◆ **Aim of the exercise**
Every record below should be transcribed exactly. Omit the images.

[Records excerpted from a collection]

§ §

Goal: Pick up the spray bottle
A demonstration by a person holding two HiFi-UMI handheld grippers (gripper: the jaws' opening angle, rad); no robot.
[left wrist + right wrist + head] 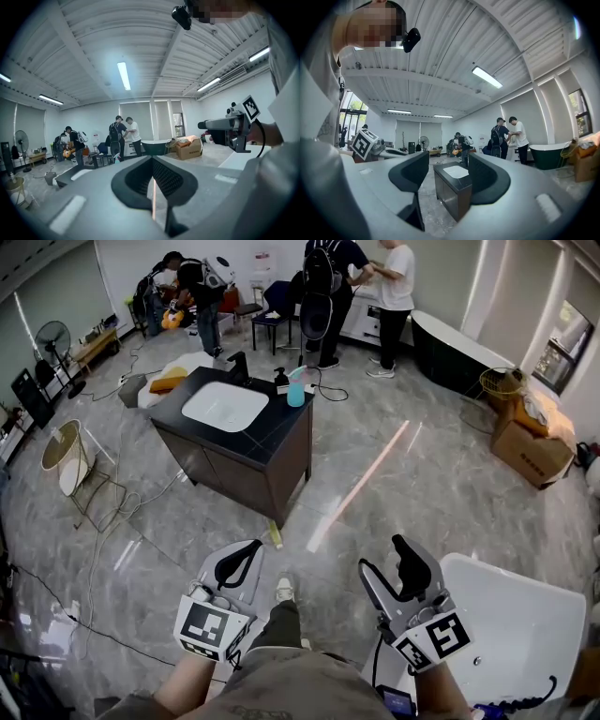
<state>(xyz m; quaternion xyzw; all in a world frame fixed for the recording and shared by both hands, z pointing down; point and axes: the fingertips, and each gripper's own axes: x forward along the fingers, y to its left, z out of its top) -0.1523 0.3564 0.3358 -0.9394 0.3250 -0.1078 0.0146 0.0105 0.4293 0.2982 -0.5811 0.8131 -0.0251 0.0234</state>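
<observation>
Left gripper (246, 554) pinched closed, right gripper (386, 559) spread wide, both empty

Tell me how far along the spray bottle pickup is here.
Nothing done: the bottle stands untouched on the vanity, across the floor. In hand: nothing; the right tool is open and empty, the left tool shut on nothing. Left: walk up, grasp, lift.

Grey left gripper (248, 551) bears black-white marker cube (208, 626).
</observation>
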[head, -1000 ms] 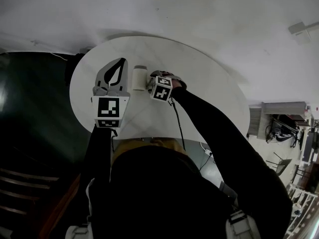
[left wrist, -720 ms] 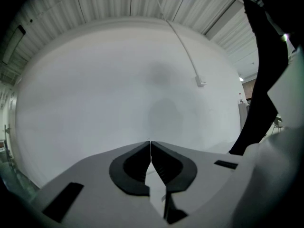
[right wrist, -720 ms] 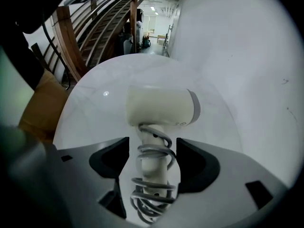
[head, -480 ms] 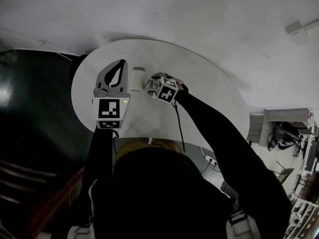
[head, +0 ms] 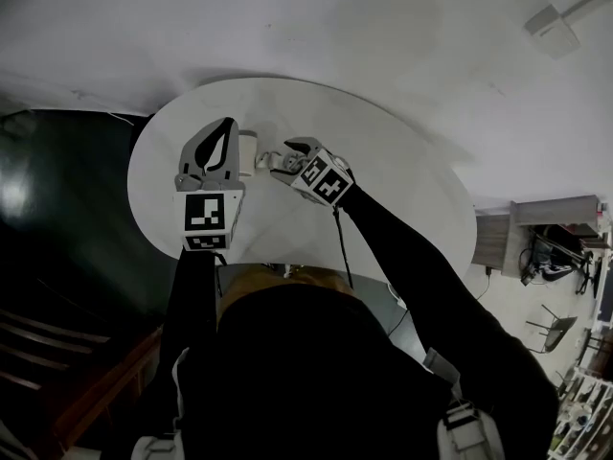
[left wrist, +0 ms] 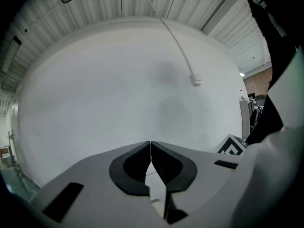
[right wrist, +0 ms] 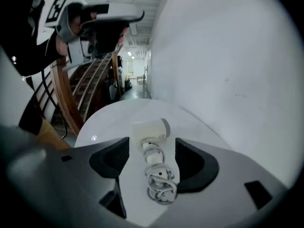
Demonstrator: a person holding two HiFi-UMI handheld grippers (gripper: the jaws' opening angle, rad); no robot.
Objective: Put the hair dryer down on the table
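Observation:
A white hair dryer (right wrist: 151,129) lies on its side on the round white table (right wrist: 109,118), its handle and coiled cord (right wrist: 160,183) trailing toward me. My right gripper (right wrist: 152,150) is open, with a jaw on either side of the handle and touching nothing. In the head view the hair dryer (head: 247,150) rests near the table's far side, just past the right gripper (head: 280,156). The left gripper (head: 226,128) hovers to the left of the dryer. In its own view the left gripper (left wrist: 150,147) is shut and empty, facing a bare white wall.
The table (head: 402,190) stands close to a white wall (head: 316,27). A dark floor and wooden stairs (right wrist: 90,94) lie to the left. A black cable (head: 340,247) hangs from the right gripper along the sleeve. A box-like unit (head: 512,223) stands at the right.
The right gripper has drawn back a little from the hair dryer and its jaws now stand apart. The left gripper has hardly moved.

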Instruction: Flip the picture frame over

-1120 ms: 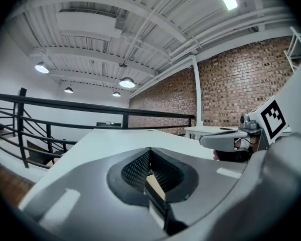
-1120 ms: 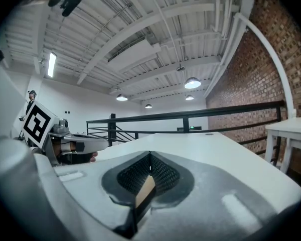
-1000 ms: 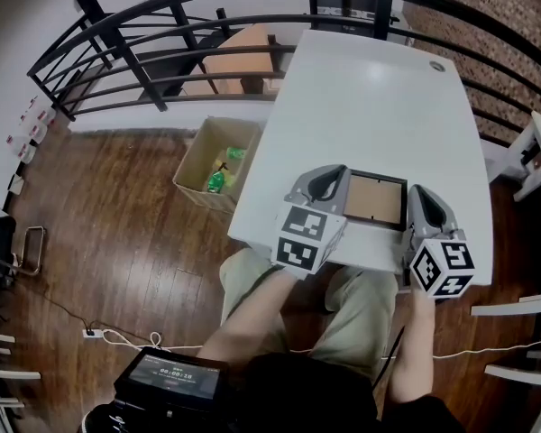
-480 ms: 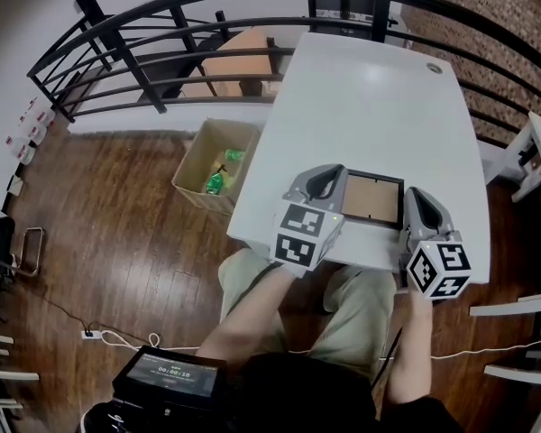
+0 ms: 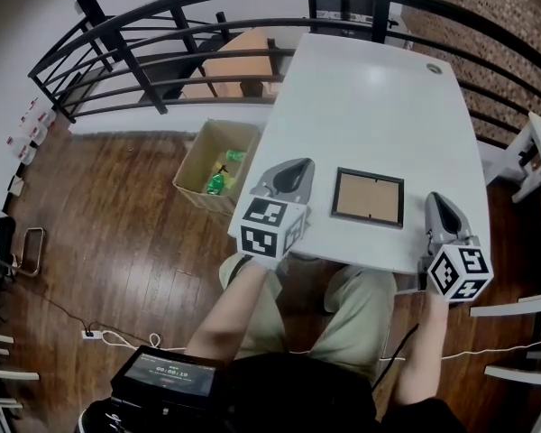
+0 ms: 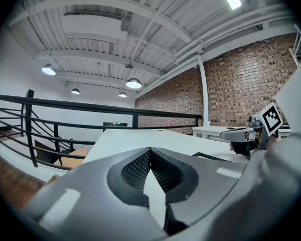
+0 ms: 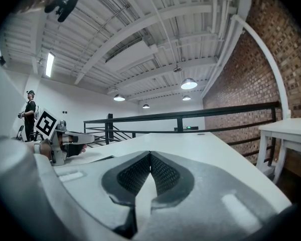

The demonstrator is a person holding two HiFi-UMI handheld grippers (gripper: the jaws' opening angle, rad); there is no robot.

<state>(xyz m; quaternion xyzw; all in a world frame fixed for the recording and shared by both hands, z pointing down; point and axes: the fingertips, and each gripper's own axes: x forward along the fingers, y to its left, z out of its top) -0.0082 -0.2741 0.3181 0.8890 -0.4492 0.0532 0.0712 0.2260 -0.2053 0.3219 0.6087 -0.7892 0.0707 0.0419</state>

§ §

◆ **Expected answer**
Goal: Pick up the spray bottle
A demonstration by a person holding two HiFi-UMI handheld grippers (gripper: the jaws' opening angle, rad); no robot.
[left wrist + right wrist + head] 
<state>(xyz m; quaternion xyzw; all in a world frame fixed for the recording and shared by both hands, z pointing down; point and axes: the fingertips, and each gripper's own axes: x forward along the fingers, y to its left, z out of its top) -0.1523 0.3564 0.3358 -0.9394 0.3250 -0.1078 0.0146 0.0105 0.4293 0.2982 -0.5811 0.8131 -0.0251 0.0234</state>
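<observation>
Left gripper (246, 554) pinched closed, right gripper (386, 559) spread wide, both empty

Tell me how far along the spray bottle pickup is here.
Nothing done: the bottle stands untouched on the vanity, across the floor. In hand: nothing; the right tool is open and empty, the left tool shut on nothing. Left: walk up, grasp, lift.

Grey left gripper (248, 551) bears black-white marker cube (208, 626).
</observation>
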[head, -1000 ms] 
[left wrist, -720 ms] 
[right wrist, -720 ms] 
[head, -480 ms] 
[head, +0 ms] 
[left wrist, +0 ms] 
[right wrist, +0 ms] 
Demonstrator: a person holding two HiFi-UMI handheld grippers (gripper: the jaws' opening angle, rad); no robot.
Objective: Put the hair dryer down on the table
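Observation:
A white hair dryer (right wrist: 151,129) lies on its side on the round white table (right wrist: 109,118), its handle and coiled cord (right wrist: 160,183) trailing toward me. My right gripper (right wrist: 152,150) is open, with a jaw on either side of the handle and touching nothing. In the head view the hair dryer (head: 247,150) rests near the table's far side, just past the right gripper (head: 280,156). The left gripper (head: 226,128) hovers to the left of the dryer. In its own view the left gripper (left wrist: 150,147) is shut and empty, facing a bare white wall.
The table (head: 402,190) stands close to a white wall (head: 316,27). A dark floor and wooden stairs (right wrist: 90,94) lie to the left. A black cable (head: 340,247) hangs from the right gripper along the sleeve. A box-like unit (head: 512,223) stands at the right.
The right gripper has drawn back a little from the hair dryer and its jaws now stand apart. The left gripper has hardly moved.
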
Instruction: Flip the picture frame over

-1120 ms: 
-1120 ms: 
-1000 ms: 
-480 ms: 
+0 ms: 
+0 ms: 
+0 ms: 

The demonstrator is a person holding two HiFi-UMI handheld grippers (gripper: the jaws' opening angle, rad); there is no robot.

<state>(xyz m; quaternion xyzw; all in a world frame fixed for the recording and shared by both hands, z pointing down; point and axes: the fingertips, and each gripper's own axes: x forward along the fingers, y to its left, z out of its top) -0.0082 -0.2741 0.3181 0.8890 -0.4492 0.0532 0.0712 0.2260 -0.2053 0.3219 0.6087 -0.7892 0.0707 0.0419</state>

Nothing else is needed to finish the exercise.